**Data for processing**
┄┄┄┄┄┄

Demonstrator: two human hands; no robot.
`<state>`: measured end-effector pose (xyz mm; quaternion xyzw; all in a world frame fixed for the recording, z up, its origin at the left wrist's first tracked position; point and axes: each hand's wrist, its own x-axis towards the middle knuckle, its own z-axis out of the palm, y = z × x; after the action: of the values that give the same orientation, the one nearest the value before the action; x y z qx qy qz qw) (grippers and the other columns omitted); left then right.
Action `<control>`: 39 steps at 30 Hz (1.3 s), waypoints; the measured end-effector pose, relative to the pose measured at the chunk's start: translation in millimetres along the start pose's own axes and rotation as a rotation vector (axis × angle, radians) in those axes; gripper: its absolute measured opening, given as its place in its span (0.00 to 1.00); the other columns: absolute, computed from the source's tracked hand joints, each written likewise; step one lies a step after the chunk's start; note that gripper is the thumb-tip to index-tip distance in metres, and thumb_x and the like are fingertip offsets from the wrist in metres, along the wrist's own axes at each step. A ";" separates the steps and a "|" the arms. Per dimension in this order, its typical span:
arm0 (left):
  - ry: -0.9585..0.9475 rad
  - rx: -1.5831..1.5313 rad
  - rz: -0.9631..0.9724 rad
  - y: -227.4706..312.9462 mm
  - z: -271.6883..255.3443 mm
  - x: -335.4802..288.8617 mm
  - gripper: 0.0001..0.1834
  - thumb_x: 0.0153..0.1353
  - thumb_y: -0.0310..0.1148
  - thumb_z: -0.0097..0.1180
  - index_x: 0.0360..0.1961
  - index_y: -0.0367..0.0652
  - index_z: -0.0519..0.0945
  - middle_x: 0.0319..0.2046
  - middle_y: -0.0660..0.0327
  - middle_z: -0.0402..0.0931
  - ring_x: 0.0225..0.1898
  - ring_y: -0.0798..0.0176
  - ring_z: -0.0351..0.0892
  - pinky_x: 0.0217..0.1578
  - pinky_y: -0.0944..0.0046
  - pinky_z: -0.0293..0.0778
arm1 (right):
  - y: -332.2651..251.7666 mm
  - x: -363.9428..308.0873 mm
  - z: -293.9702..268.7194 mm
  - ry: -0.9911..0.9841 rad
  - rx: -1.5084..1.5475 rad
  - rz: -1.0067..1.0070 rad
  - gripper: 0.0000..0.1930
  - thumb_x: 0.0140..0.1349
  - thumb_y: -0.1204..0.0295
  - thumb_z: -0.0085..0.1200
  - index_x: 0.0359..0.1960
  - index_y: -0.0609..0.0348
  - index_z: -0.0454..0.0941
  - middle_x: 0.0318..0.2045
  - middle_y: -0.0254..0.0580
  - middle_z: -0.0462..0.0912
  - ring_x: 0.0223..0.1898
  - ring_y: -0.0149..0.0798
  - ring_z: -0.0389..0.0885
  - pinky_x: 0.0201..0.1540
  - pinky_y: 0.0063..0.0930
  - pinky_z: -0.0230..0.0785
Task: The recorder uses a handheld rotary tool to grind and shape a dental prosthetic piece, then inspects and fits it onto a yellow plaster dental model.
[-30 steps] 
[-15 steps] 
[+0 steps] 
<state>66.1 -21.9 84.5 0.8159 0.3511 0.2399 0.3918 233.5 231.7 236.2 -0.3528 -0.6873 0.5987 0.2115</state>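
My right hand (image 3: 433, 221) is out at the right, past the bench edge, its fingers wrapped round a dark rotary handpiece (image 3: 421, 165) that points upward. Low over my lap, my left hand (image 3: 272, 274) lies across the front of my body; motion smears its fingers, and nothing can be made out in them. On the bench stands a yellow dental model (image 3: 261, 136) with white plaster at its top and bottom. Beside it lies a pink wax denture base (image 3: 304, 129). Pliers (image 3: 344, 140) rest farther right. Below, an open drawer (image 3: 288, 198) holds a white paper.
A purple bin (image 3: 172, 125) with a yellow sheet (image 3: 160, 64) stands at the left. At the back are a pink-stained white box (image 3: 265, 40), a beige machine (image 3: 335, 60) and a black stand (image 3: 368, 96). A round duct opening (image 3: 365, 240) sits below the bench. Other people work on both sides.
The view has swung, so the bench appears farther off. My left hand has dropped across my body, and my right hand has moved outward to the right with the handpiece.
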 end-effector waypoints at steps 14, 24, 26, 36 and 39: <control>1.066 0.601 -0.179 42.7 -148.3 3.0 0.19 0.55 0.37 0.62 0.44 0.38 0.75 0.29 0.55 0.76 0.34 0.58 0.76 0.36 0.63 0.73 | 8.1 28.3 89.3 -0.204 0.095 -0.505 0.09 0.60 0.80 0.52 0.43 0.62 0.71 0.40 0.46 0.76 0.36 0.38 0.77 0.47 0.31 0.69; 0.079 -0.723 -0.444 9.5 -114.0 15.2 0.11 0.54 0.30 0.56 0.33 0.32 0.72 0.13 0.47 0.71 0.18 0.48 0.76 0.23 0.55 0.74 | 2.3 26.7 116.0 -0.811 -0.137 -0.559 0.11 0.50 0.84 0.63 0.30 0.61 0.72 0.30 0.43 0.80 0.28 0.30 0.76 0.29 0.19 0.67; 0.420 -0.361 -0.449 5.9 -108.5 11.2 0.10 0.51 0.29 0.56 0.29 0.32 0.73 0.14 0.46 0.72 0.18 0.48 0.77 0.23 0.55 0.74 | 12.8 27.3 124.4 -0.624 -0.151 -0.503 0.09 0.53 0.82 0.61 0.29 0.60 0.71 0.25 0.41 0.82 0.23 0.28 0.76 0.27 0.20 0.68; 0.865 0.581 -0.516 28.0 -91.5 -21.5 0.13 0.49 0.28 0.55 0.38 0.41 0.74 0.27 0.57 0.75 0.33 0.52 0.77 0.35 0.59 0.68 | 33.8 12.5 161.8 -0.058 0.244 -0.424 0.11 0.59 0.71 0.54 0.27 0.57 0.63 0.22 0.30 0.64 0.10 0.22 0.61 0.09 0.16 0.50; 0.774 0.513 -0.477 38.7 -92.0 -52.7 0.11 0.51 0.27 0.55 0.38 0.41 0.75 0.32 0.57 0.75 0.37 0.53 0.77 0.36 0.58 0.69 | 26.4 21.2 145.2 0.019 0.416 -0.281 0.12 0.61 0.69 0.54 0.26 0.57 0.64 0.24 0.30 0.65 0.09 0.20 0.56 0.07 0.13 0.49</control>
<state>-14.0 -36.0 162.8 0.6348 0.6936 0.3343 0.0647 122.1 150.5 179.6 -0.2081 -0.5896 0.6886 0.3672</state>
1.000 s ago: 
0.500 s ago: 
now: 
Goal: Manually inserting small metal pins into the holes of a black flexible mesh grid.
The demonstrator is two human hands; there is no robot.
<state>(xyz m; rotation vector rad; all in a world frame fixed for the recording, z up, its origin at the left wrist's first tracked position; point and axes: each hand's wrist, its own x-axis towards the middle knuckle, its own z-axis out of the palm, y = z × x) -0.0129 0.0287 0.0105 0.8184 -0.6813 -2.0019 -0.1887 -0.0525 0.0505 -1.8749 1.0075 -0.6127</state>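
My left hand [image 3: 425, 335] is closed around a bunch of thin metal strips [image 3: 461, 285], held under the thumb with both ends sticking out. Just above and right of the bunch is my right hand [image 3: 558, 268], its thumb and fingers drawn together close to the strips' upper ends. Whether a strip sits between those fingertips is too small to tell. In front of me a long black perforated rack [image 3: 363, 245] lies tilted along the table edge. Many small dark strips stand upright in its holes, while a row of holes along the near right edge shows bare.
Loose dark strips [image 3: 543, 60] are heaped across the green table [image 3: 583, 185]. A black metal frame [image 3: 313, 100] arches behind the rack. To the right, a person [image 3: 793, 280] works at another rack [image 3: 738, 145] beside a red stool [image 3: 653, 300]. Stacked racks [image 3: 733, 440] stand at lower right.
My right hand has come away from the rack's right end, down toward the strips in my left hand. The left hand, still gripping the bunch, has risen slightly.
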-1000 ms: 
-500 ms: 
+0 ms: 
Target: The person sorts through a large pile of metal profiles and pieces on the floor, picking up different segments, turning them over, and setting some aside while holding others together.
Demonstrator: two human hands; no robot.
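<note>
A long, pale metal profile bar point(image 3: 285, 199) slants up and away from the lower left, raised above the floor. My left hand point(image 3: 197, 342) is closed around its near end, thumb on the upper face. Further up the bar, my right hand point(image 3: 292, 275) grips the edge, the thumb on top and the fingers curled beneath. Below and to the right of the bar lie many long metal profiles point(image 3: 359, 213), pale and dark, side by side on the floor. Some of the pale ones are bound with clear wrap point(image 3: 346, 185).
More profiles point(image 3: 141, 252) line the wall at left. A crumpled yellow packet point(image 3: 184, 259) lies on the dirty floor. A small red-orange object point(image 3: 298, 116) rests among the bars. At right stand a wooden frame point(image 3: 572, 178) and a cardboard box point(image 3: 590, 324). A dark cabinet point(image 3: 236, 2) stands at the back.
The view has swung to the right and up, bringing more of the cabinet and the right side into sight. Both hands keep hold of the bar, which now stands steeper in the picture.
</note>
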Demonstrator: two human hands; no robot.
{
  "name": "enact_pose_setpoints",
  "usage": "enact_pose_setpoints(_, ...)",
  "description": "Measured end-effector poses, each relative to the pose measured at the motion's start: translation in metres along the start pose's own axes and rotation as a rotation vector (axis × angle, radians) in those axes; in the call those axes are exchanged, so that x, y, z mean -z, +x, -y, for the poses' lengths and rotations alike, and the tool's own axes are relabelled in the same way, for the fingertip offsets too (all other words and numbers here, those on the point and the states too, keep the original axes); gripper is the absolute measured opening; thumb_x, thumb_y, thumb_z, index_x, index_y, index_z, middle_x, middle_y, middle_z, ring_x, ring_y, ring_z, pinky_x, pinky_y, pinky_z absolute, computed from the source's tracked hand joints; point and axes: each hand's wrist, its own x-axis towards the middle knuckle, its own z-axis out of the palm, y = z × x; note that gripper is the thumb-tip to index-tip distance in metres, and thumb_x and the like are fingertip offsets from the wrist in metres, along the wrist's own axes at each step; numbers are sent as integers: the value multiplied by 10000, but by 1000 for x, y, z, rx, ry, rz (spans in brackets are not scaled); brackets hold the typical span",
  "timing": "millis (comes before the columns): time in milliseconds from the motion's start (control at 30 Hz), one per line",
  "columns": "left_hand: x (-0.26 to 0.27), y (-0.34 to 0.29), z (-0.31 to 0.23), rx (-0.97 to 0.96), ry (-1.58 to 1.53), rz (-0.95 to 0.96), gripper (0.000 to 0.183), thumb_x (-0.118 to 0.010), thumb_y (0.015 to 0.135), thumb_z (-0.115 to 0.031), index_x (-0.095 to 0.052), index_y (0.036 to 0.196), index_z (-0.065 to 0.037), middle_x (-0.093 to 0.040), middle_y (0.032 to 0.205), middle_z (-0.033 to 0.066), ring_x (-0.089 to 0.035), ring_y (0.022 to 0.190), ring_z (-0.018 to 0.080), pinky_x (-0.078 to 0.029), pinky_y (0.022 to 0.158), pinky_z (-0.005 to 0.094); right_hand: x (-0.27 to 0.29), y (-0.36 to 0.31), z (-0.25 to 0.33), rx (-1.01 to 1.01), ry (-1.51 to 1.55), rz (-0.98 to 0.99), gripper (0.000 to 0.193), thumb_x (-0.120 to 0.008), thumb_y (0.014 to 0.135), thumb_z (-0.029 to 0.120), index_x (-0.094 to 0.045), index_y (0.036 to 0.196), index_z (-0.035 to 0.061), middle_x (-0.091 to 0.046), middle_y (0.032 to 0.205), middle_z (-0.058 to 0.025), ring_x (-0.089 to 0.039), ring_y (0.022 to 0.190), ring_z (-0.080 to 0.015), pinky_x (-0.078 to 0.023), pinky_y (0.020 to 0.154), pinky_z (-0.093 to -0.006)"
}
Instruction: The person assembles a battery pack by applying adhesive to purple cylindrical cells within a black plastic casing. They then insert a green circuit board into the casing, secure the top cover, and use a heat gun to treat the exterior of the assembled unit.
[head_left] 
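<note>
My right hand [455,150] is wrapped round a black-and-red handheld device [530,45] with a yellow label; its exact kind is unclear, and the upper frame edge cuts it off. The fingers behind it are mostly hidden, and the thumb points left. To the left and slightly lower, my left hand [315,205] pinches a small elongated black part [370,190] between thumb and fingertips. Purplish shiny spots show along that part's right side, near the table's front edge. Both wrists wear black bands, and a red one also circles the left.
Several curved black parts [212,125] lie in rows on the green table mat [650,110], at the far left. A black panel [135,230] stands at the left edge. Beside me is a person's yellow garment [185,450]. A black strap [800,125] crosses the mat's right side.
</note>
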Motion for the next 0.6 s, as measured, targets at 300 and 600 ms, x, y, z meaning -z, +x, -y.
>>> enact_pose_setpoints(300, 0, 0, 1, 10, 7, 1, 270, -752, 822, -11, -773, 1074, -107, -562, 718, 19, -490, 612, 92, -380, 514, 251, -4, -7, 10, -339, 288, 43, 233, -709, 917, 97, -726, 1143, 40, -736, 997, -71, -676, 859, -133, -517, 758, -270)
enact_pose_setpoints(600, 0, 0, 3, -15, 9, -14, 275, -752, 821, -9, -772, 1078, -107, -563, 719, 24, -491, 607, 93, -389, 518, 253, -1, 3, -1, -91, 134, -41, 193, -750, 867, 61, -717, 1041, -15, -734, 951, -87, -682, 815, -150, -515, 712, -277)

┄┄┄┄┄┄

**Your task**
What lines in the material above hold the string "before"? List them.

**Written solution**
`<state>`: measured end-effector pose (xyz mm; quaternion xyzw; all in a world frame fixed for the recording, z up, its origin at the left wrist's first tracked position; point and axes: each hand's wrist, its own x-axis towards the middle knuckle, its own z-axis out of the palm, y = z × x; after the action: of the values that give the same orientation, the one nearest the value before the action; x y z qx qy qz qw) (grippers and the other columns omitted); left then right.
  "timing": "millis (comes before the columns): time in milliseconds from the motion's start (control at 30 Hz), one per line",

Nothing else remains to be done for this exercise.